| GOAL OF THE EXERCISE |
A verbatim copy is needed of the lines below from the one containing "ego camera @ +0" up to and including the one containing "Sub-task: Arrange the", excluding pictures.

──────

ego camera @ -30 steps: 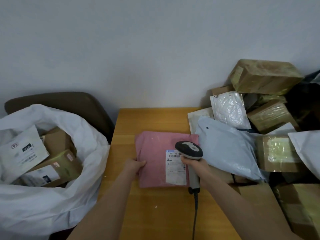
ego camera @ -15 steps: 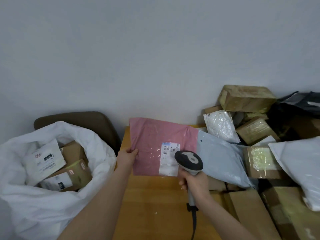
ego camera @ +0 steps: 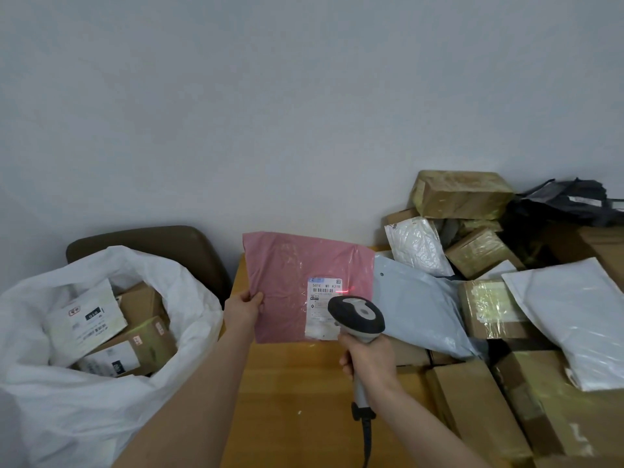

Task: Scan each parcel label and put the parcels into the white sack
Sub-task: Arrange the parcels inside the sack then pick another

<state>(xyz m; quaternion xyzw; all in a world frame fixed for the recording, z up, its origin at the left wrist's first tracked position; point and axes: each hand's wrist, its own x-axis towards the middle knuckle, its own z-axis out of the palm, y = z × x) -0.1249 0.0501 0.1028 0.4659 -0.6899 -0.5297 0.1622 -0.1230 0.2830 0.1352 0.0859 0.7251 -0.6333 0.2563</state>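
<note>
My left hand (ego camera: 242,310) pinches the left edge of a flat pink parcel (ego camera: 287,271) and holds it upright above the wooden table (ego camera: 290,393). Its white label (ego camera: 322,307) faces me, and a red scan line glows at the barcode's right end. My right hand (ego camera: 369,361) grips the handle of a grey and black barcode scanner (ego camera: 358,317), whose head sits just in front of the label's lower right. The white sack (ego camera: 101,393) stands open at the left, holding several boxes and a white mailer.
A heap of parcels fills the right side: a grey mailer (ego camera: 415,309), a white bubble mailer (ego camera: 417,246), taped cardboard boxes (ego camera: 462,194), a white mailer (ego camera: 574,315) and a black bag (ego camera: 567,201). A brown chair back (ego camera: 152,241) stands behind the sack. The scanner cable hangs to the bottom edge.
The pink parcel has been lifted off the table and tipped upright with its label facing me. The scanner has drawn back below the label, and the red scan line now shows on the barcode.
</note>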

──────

| RESULT |
ego camera @ +0 steps: 

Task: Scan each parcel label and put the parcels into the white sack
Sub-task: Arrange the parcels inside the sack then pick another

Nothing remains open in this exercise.